- **TASK**
Every line containing the string "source" is to be copied from the records.

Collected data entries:
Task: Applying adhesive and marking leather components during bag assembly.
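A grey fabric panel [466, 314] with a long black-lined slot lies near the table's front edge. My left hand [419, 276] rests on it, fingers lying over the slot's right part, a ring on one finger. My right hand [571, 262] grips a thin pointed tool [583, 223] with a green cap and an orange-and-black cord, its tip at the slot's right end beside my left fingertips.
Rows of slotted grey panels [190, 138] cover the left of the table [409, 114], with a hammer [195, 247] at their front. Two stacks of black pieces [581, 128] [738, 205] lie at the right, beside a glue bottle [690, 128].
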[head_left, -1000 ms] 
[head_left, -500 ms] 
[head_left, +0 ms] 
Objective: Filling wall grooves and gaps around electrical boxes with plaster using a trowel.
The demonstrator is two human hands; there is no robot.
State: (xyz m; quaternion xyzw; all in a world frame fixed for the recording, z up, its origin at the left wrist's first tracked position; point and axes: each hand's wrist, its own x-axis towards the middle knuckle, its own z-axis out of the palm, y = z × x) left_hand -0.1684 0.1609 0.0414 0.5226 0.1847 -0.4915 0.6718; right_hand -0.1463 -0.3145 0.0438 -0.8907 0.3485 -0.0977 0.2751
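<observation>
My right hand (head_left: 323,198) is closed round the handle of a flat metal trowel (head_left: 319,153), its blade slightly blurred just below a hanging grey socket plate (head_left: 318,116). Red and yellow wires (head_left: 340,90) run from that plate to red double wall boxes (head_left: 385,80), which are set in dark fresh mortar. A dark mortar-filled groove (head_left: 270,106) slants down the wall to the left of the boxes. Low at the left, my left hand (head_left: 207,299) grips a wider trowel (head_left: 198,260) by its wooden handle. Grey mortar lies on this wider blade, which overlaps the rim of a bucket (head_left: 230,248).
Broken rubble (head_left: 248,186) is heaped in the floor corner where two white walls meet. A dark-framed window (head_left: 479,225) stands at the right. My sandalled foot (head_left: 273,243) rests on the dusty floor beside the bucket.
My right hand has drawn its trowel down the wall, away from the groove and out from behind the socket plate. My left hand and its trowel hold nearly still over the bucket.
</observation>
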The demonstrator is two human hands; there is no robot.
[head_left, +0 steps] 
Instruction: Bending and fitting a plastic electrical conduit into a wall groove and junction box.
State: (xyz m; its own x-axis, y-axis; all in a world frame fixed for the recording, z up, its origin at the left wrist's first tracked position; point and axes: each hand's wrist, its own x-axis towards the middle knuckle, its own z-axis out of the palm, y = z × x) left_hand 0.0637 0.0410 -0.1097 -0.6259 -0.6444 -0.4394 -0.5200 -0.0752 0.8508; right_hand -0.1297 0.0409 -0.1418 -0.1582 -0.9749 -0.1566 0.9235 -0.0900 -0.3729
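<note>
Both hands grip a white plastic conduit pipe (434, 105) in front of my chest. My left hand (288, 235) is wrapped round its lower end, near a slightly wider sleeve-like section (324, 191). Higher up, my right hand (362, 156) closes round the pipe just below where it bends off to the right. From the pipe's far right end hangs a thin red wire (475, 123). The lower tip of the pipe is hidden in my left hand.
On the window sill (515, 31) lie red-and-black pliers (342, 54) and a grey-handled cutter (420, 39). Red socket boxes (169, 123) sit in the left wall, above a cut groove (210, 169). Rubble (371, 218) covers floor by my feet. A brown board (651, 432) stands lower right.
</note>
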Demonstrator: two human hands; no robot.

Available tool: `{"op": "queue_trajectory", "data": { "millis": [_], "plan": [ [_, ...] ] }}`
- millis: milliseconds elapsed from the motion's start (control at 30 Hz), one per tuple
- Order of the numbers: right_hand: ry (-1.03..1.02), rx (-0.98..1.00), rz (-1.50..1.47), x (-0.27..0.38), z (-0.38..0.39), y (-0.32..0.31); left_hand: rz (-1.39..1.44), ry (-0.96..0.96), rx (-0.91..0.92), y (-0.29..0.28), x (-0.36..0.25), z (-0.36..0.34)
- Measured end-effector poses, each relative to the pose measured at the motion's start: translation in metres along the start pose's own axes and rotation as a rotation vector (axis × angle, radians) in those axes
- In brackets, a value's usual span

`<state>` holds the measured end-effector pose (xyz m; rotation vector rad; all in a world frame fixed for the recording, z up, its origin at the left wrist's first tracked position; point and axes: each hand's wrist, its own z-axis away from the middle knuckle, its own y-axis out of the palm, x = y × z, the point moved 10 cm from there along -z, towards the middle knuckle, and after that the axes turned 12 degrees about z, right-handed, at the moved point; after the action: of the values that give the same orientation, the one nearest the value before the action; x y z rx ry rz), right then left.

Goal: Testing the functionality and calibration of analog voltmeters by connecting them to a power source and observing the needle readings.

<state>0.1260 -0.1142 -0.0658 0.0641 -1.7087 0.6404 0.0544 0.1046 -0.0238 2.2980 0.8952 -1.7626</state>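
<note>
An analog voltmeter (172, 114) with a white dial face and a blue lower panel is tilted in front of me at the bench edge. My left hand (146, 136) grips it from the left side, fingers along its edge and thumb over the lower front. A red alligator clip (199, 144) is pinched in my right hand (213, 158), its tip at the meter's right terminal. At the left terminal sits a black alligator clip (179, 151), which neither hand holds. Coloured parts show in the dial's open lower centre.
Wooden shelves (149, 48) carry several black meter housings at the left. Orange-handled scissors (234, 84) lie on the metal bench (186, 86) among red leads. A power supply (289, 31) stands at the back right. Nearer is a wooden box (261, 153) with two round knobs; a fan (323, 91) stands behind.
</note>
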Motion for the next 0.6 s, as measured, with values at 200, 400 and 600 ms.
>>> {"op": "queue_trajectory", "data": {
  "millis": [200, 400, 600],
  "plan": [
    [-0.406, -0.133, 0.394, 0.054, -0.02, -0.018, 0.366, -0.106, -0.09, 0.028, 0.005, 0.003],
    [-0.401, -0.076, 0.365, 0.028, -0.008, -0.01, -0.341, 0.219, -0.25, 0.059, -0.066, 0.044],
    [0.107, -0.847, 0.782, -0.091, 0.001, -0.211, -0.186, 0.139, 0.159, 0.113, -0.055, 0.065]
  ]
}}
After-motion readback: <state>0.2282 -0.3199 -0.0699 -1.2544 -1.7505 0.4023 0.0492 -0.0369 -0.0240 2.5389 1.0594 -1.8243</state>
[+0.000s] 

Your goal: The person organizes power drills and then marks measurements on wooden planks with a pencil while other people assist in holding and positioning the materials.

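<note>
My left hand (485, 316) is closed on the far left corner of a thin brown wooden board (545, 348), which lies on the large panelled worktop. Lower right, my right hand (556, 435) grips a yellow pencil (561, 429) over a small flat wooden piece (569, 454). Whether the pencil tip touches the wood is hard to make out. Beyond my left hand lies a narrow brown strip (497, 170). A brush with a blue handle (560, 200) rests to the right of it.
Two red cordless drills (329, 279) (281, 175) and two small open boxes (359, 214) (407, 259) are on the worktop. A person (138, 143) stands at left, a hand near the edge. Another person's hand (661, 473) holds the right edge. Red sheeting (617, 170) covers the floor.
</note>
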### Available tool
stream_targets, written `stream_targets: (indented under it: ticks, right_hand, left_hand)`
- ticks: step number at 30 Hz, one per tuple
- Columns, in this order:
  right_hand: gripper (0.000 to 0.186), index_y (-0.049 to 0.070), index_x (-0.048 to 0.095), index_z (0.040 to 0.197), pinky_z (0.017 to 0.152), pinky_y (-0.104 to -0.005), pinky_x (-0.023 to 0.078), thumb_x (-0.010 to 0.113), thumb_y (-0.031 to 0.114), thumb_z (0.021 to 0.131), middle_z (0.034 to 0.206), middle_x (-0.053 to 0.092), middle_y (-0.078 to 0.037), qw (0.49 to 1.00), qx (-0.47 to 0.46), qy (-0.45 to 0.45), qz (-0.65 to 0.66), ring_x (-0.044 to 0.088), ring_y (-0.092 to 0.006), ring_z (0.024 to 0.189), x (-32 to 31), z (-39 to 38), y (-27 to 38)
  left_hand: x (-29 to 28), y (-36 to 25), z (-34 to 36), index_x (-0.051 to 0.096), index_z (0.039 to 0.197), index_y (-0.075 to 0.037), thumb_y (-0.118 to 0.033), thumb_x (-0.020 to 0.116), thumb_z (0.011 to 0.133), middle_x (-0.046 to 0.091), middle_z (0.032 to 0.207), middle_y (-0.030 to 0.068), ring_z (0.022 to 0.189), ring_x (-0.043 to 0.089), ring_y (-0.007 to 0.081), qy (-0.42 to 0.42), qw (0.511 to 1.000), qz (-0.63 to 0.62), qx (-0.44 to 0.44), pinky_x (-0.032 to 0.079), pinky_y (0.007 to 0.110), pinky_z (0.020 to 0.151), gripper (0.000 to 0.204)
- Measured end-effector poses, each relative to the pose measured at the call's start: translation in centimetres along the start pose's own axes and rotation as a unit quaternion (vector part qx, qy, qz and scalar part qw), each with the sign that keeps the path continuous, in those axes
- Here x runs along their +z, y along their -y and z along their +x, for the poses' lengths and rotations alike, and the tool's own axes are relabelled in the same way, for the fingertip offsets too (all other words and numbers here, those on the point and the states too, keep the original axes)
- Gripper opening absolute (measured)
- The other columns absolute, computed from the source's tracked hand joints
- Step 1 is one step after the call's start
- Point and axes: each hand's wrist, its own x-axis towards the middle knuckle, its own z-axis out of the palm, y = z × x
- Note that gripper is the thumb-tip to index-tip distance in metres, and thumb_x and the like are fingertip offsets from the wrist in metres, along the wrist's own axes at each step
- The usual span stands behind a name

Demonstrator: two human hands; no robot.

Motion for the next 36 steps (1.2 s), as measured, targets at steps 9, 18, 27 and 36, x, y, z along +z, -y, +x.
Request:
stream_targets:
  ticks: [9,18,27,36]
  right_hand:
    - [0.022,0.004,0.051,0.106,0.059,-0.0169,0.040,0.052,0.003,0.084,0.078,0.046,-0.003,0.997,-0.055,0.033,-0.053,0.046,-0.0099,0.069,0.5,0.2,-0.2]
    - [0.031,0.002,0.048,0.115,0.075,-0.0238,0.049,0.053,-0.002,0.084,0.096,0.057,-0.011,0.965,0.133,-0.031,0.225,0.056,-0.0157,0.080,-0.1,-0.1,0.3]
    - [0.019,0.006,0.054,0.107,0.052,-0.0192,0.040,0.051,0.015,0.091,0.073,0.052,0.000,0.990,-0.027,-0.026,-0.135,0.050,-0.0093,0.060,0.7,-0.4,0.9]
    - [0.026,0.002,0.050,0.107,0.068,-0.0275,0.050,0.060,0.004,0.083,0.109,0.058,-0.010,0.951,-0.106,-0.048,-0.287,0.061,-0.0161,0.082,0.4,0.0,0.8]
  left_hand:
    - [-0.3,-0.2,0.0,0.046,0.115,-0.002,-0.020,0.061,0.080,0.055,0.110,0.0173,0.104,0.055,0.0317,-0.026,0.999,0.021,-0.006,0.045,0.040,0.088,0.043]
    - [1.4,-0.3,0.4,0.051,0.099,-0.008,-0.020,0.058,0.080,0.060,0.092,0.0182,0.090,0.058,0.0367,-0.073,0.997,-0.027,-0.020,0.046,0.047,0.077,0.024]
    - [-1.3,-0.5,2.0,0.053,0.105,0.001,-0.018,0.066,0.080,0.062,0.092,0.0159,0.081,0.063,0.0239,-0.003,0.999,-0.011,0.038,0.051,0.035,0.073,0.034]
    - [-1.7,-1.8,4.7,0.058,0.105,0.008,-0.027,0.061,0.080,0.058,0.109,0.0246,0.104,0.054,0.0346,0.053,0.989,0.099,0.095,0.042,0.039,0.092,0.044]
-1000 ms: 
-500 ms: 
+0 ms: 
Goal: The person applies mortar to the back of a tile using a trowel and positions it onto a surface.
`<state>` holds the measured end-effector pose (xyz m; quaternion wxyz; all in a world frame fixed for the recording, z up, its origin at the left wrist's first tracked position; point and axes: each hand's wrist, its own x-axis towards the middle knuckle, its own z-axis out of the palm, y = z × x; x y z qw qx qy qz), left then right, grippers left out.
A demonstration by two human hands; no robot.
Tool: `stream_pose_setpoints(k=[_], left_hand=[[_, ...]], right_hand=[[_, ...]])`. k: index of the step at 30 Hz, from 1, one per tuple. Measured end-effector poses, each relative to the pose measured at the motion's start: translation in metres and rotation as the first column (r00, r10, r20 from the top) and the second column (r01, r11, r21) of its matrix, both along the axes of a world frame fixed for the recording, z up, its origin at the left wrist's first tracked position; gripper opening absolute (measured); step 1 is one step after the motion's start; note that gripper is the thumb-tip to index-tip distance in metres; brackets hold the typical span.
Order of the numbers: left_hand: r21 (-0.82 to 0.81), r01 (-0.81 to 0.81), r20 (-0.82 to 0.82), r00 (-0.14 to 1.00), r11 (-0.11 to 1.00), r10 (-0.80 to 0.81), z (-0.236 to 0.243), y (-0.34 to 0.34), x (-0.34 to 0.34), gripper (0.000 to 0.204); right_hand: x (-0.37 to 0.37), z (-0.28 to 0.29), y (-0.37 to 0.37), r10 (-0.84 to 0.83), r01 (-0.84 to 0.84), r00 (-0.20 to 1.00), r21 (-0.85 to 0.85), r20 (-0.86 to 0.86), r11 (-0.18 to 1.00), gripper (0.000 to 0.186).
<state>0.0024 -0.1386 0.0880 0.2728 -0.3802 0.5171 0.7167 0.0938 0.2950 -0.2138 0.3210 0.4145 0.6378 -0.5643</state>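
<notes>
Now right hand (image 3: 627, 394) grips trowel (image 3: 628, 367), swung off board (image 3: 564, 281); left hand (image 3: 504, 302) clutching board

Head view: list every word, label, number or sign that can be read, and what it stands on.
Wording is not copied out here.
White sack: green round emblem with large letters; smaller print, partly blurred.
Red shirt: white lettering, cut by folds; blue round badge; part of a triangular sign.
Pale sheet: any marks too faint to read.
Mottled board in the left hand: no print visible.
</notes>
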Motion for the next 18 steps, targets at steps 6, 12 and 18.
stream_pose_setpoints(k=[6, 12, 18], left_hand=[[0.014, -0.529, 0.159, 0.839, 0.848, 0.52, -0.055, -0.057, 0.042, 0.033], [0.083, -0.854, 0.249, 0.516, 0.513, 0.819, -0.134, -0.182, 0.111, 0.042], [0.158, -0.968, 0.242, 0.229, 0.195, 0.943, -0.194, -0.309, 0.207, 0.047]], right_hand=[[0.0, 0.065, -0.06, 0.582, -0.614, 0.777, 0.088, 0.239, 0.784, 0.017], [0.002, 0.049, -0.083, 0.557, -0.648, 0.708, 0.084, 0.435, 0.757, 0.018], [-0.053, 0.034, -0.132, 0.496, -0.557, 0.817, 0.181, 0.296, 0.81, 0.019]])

- **REPLY TO THE EXERCISE**
Goal: Testing the functionality and calibration of analog voltmeters by connecting them to a power source and observing the needle readings.
- The other columns absolute, computed from the source's tracked hand joints

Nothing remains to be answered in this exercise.